On Tue, Aug 30, 2011 at 2:15 PM, Justin Haynes <jtor14 at gmail.com> wrote:
> Hiya,
>
> maybe there is a native R function for this and if so please let me know!
>
> I have 2 data.frames with start and end dates, they read in as strings and I
> am converting to POSIXct.  How can I check for overlap?
>
> The end result ideally will be a single data.frame containing all the
> columns of the other two with rows where there were date overlaps.
>
>
> df1<-data.frame(start=as.POSIXct(paste('2011-06-01 ',1:20,':00',sep='')),
> end=as.POSIXct(paste('2011-06-01 ',1:20,':30',sep='')))

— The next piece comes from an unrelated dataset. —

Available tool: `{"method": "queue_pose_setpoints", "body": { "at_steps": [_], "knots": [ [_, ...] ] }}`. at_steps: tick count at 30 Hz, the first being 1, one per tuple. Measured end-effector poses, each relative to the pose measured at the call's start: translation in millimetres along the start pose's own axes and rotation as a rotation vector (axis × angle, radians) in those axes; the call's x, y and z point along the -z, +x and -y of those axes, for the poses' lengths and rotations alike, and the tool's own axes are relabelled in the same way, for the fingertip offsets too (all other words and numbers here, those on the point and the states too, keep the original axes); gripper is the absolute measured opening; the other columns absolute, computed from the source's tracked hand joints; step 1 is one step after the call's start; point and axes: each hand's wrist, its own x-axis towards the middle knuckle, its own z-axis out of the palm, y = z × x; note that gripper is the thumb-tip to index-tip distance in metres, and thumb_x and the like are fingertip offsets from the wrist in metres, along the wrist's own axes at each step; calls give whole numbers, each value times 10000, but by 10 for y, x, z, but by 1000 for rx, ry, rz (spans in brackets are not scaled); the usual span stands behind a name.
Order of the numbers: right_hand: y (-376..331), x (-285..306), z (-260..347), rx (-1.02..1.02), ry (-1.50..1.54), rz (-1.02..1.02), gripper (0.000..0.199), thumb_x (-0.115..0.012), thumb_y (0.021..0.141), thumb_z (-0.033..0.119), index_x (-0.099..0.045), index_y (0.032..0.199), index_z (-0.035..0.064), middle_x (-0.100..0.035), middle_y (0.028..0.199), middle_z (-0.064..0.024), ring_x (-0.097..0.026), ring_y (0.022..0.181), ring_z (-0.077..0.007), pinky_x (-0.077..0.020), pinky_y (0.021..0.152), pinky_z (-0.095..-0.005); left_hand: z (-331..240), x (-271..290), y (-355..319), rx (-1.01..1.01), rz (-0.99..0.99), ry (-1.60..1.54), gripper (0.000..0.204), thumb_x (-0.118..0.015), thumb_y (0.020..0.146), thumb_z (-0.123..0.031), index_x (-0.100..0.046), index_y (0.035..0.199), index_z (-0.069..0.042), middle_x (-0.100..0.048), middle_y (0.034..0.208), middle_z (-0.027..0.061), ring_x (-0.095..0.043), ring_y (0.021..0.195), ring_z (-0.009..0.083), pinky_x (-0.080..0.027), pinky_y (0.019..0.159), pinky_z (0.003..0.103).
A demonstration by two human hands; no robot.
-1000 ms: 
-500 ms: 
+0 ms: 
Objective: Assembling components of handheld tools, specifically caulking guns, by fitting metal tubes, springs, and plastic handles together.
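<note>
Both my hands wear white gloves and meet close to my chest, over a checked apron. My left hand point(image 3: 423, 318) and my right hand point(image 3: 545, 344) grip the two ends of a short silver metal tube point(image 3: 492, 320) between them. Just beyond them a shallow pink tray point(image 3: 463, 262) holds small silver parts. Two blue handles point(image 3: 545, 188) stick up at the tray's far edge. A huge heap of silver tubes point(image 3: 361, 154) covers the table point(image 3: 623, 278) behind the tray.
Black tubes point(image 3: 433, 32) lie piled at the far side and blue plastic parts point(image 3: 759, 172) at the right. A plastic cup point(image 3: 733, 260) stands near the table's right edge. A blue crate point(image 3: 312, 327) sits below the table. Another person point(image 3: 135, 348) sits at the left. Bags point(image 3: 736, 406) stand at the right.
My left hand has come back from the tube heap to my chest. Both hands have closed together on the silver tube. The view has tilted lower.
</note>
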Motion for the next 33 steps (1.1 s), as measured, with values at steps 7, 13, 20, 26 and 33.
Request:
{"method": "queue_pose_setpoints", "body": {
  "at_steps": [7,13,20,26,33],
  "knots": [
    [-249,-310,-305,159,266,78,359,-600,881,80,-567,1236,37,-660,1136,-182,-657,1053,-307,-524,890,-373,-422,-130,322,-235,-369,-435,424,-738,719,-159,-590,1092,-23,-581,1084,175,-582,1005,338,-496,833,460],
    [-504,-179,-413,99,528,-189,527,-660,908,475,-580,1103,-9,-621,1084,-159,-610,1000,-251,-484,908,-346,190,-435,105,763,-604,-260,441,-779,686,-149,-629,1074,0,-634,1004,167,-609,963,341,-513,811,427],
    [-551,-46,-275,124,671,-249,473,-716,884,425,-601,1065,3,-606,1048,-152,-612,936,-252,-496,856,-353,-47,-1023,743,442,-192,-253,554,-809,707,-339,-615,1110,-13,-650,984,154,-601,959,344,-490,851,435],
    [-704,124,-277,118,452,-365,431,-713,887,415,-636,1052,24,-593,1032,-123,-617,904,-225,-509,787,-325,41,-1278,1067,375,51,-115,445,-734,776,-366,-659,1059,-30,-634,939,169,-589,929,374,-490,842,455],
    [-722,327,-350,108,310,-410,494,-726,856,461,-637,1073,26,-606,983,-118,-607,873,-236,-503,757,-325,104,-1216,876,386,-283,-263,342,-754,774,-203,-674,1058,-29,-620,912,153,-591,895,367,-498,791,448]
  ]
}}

> df2<-data.frame(start=as.POSIXct(paste('2011-06-01
> ',rep(seq(1,20,2),2),':',sample(1:19,20,replace=T),sep='')),
> end=as.POSIXct(paste('2011-06-01
> ',rep(seq(1,20,2),2),':',sample(20:50,20),sep='')))
>
> I tried:
> library(lubridate)
>
> df1$interval<-new_interval(df1$start,df1$end)
>
>> df1$interval[1]
> [1] 2011-06-01 01:00:00 -- 2011-06-01 01:30:00
>> df2$start[1]
> [1] "2011-06-01 01:17:00 PDT"
>
> but
>
>> df2$start[1] %in% df1$interval[1]
> [1] FALSE
>>
>
> This must be fairly straight forward and I just don't know where to look!
>
>
> Thanks,
> Justin
>
>        [[alternative HTML version deleted]]
>
> ______________________________________________
> R-help at r-project.org mailing list
> https://stat.ethz.ch/mailman/listinfo/r-help
> PLEASE do read the posting guide http://www.R-project.org/posting-guide.html
> and provide commented, minimal, self-contained, reproducible code.
>

-- 
Jim Holtman
Data Munger Guru

What is the problem that you are trying to solve?